Container Health Checks Through Probes
Probes are periodic health checks that you can perform to determine if the running containers are in a healthy state. There are two different types of probes you can use: a liveness probeand a readiness probe.
Liveness Probe
In Kubernetes, a pod is the smallest deployable unit of computing that you can create and manage. A liveness probe determines if a pod is alive or not. If it’s alive, Kubernetes does not perform any action. If dead, it will restart the pod. For example, if you have running microservices, and one of the microservices fails to function (maybe, due to a bug), this probe can help bring the pod back to life by restarting it using the default restart policy.
Readiness Probe
The readiness probe determines if the pod is ready to receive traffic. If not, Kubernetes will not send any traffic to this pod until it is ready. Such a probe is performed throughout the lifecycle of the pod. If the pod needs to be made unavailable for some reason, such as scheduled maintenance or to perform some background tasks, it can be configured to respond to probes with different values.
These probes are performed on containers in a pod. Let’s take a look at an example to understand this better. Say you have a pod with a container for each nginx application and a GraphQL application. In this case, nginx will have its own liveness and readiness configuration and GraphQL will have its own configurations.

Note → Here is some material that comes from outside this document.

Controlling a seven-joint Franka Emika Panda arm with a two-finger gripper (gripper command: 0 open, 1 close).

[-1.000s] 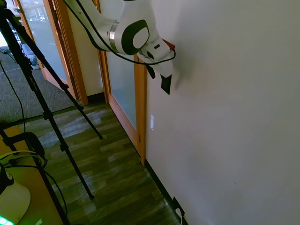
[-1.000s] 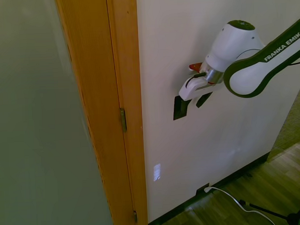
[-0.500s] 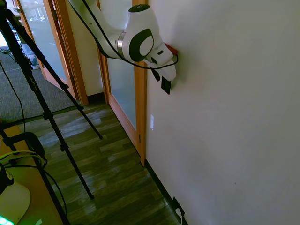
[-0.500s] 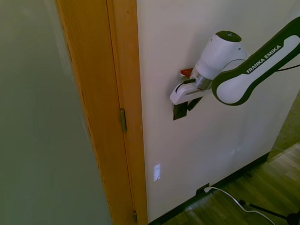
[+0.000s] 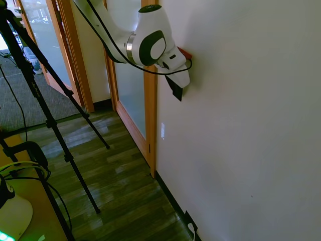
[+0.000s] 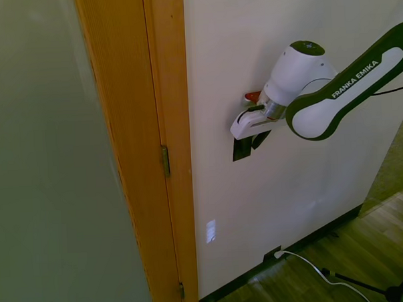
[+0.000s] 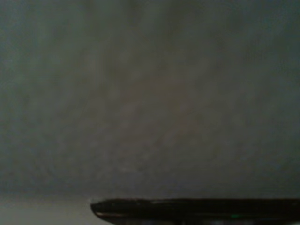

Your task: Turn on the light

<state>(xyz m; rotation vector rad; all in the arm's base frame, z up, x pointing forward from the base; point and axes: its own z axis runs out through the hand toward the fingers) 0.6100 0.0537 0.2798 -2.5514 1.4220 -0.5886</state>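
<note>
The light's switch is a small black upright wall plate (image 6: pixel 240 150) on the white wall, just right of the wooden door frame; it also shows in the first exterior view (image 5: pixel 176 92). No lamp is in sight. My gripper (image 6: pixel 257 139) is pressed against the wall at the plate's upper part and covers its top edge (image 5: pixel 176 83). The white hand hides how the jaws stand. The wrist view is a blurred grey wall with a dark band (image 7: pixel 197 209) along one edge.
A wooden door frame (image 6: pixel 168 126) with frosted glass stands right beside the switch. Lower on the wall sits a small white plate (image 6: pixel 210 231). At the skirting is a black socket with a white plug (image 6: pixel 275 254). A red object (image 6: pixel 252 96) sticks out of the wall above the gripper.
Over the last second the gripper slid along the wall towards the door frame and onto the top of the black plate. In the last half second it only shifted slightly.
</note>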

For your nginx app, the config could be as follows:
lifecycle: preStop: exec: command: - sh - -c - "sleep 30 && /usr/local/openresty/bin/openresty -s quit" ports: - name: http containerPort: 80 protocol: TCP livenessProbe: tcpSocket: port: 80 initialDelaySeconds: 5 periodSeconds: 1 failureThreshold: 1 readinessProbe: httpGet: path: /health port: 80 initialDelaySeconds: 5 periodSeconds: 1 failureThreshold: 1
We have tweaked the default values of some parameters. Let’s look at the meaning of some of these:
tcpSocket :
port: 80
If tcpSocket is found open at port 80, it is considered a success for livenessProbe.
initialDelaySeconds: 5
The probe executes 5 seconds after the container starts.
periodSeconds: 1
The probe executes after every one second.
failureThreshold: 1
If the probe fails one time, it will mark the container as unhealthy or not ready.
httpGet:
path: /health
port: 80
The pod IP connects to /healthat port 80 for readinessProbe.
For GraphQL, you can use:
lifecycle: preStop: exec: command: - sh - -c - "sleep 20 && kill 1"
The preStop hook above is a container hook called immediately before terminating a container. It works in conjunction with a parameter called terminationGracePeriodSeconds.

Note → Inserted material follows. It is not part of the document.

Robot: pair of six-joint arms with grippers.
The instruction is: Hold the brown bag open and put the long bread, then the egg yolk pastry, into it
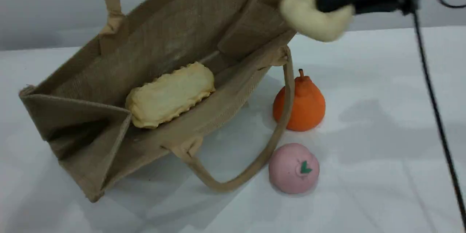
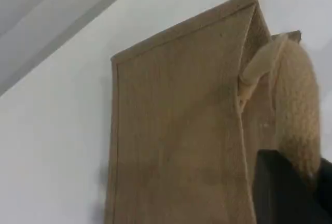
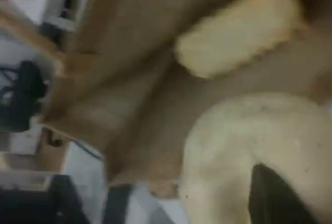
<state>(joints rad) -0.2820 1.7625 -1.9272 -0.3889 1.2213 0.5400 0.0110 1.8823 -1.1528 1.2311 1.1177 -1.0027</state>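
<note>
Egg yolk pastry [image 1: 315,16], clamped in your right pincer [image 1: 327,7], hangs at the brown bag [image 1: 120,80] rim beyond the long bread [image 1: 171,94]; release early and it drops onto the counter [image 1: 382,116], while your left pincer [image 2: 290,193], closed on 1 handle [image 2: 295,105], holds the mouth open.

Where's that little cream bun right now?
The egg yolk pastry is in the air at the scene view's upper right, gripped by the right claw, beside the brown bag's top edge, above the orange fruit.

It looked like a robot test lab: a bare white desk [image 1: 382,123] against a plain grey wall [image 1: 43,3], a black cable [image 1: 437,116] trailing across, and squishy toy food (an orange pear-shaped fruit [image 1: 304,103], a pink ball [image 1: 293,167]) as props.
</note>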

NOTE:The terminationGracePeriodSeconds
parameter applies to a pod. So, after executing this parameter, the pod will start terminating. You need to set this value keeping in mind the container executes preStop successfully.
To add some context, in most applications, a “probe” is an HTTP endpoint. If the endpoint returns a status code from 200 to 399, the probe is successful. Anything else is considered a failure.
Readiness Gates to Handle Unexpected Issues
The above probes help determine if your pods are healthy and can receive traffic. However, it is likely that the infrastructure responsible for delivering traffic to your pod is not ready. It may be due to reasons such as network policies or load balancers taking more time than expected. Let’s look at an example to understand how this might happen.
Suppose you have a GraphQL application running on two pods, and you want to restart the deployment. Load balancers expose these pods to the outside world, so they need to be registered in the load balancer target group. When you execute #kubectl rollout restart deploy/graphql to restart, the new pods will start the cycle until they are in a running state. When this happens, Kubernetes will start terminating old pods, irrespective of whether the new pods are registered in the load balancers and are ready to send and receive the traffic.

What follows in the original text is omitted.